Alasannya, Pokok-Pokok Haluan Negara tidak boleh lebih filosofis daripada Undang-Undang Dasar, sekaligus tidak boleh bersifat teknis atau teknokratis seperti Undang-Undang.
“Dengan demikian, memang idealnya, PPHN perlu diatur melalui Ketetapan MPR, dengan melakukan perubahan terbatas terhadap UUD Republik Indonesia Tahun 1945. Namun, untuk saat ini, seperti kita pahami bersama, gagasan tersebut sangat sulit untuk direalisasikan. Oleh sebab itu, mengingat urgensinya berkaitan dengan momentum 5 tahunan, gagasan menghadirkan PPHN yang diatur melalui Ketetapan MPR, cara menghadirkannya akan diupayakan melalui konvensi ketatanegaraan,” ujar Bamsoet dalam Sidang Bersama MPR pada 16 Agustus 2022 lalu.
Terkait rencana tersebut, ternyata fraksi-fraksi di MPR belum bulat setuju menghadirkan PPHN lewat konvensi seperti klaim Bamsoet. Fraksi-fraksi masih belum satu kata soal payung hukum PPHN. Fraksi Golkar MPR, partai Bambang sendiri, menolak usul PPHN dihadirkan lewat konvensi ketatanegaraan. “Fraksi Partai Golkar MPR RI dengan tegas menolak,” ujar Ketua Fraksi Partai Golkar MPR RI, Idris Laena lewat keterangan tertulis, beberapa hari lalu.
Musababnya, lanjut Idris, konvensi tidak punya kekuatan hukum mengikat, baik terhadap lembaga negara yang lainnya, apalagi untuk mengikat seluruh Warga Negara Indonesia.
“Kalau konvensi yang dijadikan contoh adalah Pidato Presiden di Sidang Tahunan MPR RI 16 Agustus, yang setiap tahun dilaksanakan tanpa diatur konstitusi, tentu saja berbeda, karena pidato tahunan bukan produk hukum,” ujar dia.

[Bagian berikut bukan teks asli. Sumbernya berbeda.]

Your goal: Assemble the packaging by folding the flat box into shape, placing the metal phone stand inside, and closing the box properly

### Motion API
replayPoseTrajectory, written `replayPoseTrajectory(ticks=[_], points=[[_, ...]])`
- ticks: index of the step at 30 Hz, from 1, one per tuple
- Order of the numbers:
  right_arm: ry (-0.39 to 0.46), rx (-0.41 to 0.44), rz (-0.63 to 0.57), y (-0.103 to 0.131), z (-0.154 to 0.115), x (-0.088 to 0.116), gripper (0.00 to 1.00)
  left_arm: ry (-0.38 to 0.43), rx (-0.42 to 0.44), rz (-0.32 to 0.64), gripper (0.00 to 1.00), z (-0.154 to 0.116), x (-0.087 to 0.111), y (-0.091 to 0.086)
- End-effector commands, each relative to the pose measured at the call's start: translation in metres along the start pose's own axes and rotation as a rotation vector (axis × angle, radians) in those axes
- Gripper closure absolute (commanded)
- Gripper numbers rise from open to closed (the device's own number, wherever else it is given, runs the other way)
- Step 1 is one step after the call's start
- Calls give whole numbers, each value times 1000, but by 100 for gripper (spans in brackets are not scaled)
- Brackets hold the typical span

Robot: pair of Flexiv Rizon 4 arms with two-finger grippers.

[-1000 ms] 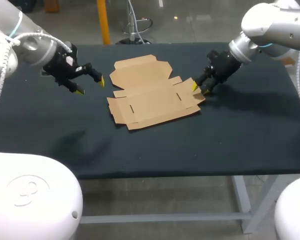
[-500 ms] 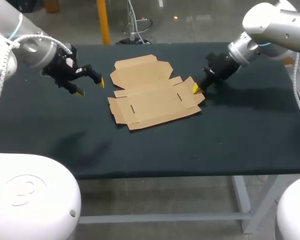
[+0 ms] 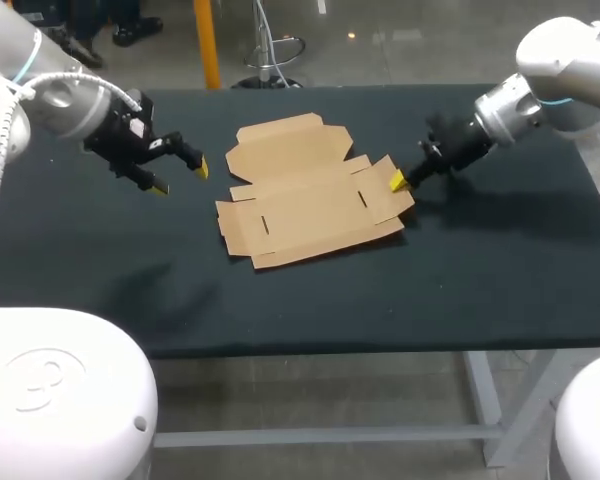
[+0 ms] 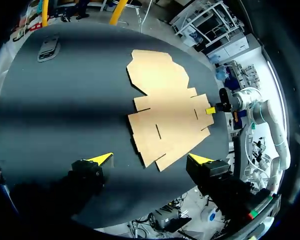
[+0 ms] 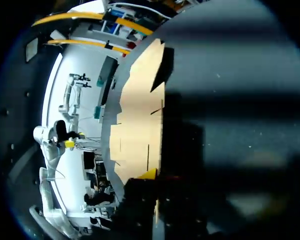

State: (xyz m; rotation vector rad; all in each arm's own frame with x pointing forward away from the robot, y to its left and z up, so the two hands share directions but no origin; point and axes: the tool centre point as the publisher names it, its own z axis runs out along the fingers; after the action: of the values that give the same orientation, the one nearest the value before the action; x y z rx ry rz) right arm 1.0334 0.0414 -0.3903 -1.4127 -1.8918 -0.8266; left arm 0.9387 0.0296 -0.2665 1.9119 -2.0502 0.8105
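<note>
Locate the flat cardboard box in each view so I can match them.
Head view: flat box at the middle of the table, between both arms.
Left wrist view: flat box ahead of the open left hand.
Right wrist view: flat box right ahead of the right hand.
Shared landmark: the right hand at the box's flap edge, in all three.

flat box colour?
The flat box is plain tan-brown cardboard, clearest in the head view.
</note>
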Motion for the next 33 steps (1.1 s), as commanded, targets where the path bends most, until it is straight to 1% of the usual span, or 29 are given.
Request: replayPoseTrajectory(ticks=[1,10,13,15,16,19,22,24,26,29,30,32,33], points=[[-17,-152,14,-25,1,9,100,-1,-2,-1,0,-1,0,2],[-12,-234,68,-52,8,16,100,7,-6,3,0,-1,-1,6],[2,-248,90,-60,10,17,100,8,-7,5,0,-1,-1,7],[-6,-248,99,-66,14,19,100,9,-8,5,0,0,-1,8],[2,-238,107,-69,16,19,98,9,-9,5,0,0,-1,8],[-6,-210,119,-75,19,19,79,10,-10,5,0,1,-2,9],[-5,-190,131,-76,17,17,63,11,-13,3,0,3,-2,9],[-12,-170,139,-76,13,16,58,11,-16,3,0,4,-2,8],[-9,-152,138,-75,9,15,55,12,-18,4,0,5,-1,8],[-6,-120,145,-71,2,13,55,13,-22,3,0,7,-1,7],[-5,-115,149,-70,0,13,56,14,-23,3,0,8,-1,7],[-5,-70,142,-65,-2,11,58,14,-24,2,0,9,-1,6],[-6,-60,144,-63,-3,10,60,13,-25,2,0,9,0,6]])
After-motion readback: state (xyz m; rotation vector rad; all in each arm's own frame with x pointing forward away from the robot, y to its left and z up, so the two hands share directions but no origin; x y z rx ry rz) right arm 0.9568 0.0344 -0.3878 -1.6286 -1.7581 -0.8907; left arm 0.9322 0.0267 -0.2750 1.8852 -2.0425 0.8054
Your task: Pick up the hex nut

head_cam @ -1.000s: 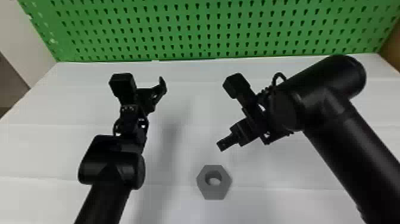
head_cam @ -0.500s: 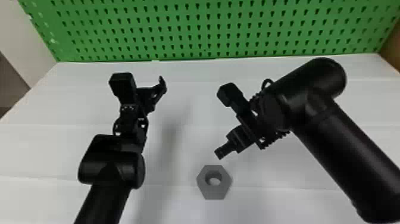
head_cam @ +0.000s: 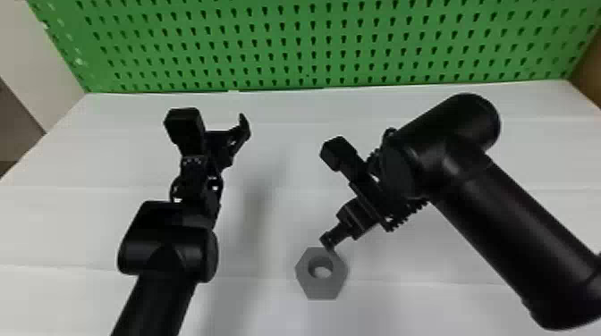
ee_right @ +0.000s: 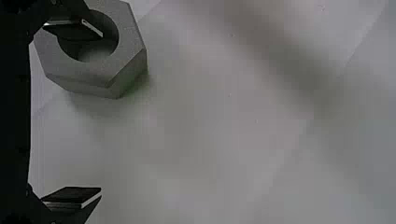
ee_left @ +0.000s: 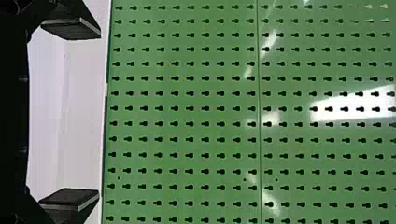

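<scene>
My left gripper (head_cam: 217, 137) hangs toward the surface's (head_cam: 268, 143) far edge, fingers spread; hex nut (head_cam: 323, 288) lies flat, well apart from that edge; my right gripper (head_cam: 342, 212) has its fingers spread, one beside the nut.

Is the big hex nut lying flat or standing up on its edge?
Lying flat. The hex nut has its six-sided face and round hole turned up, above the white table.
</scene>
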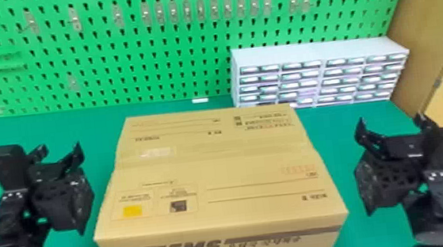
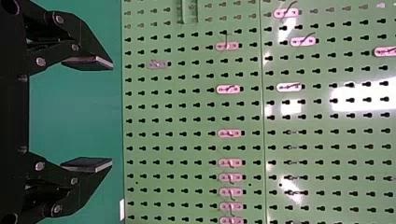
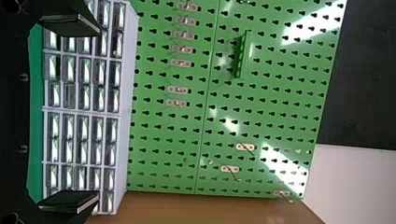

Lagipula, sambung Idris, payung hukum penyelengaraan Pidato Kenegaran Presiden 16 Agustus, hanya diatur dalam Pasal 100 Peraturan MPR RI Nomor 1 Tahun 2019 tentang Tata Tertib MPR RI.
“Menjadikan Pasal 100 tata tertib MPR sebagai landasan produk hukum PPHN, sudah pasti akan menjadi perdebatan panjang di kalangan masyarakat, karena tata tertib masing-masing lembaga hanya mengikat ke dalam dan bukan bagian dari hirarki perundang-undangan Indonesia. Fraksi Partai Golkar pasti akan menolak wacana menghadirkan PPHN dengan landasan hukum yang mengada-ada dan terkesan dipaksakan,” ujar dia.
Fraksi Golkar mengusulkan payung hukum PPHN berlandaskan undang-undang. “Lebih baik UU, karena lebih mengikat sebagai produk hukum dan sekaligus dapat menggantikan UU RPJPM yang akan segera berakhir,” tutur Idris.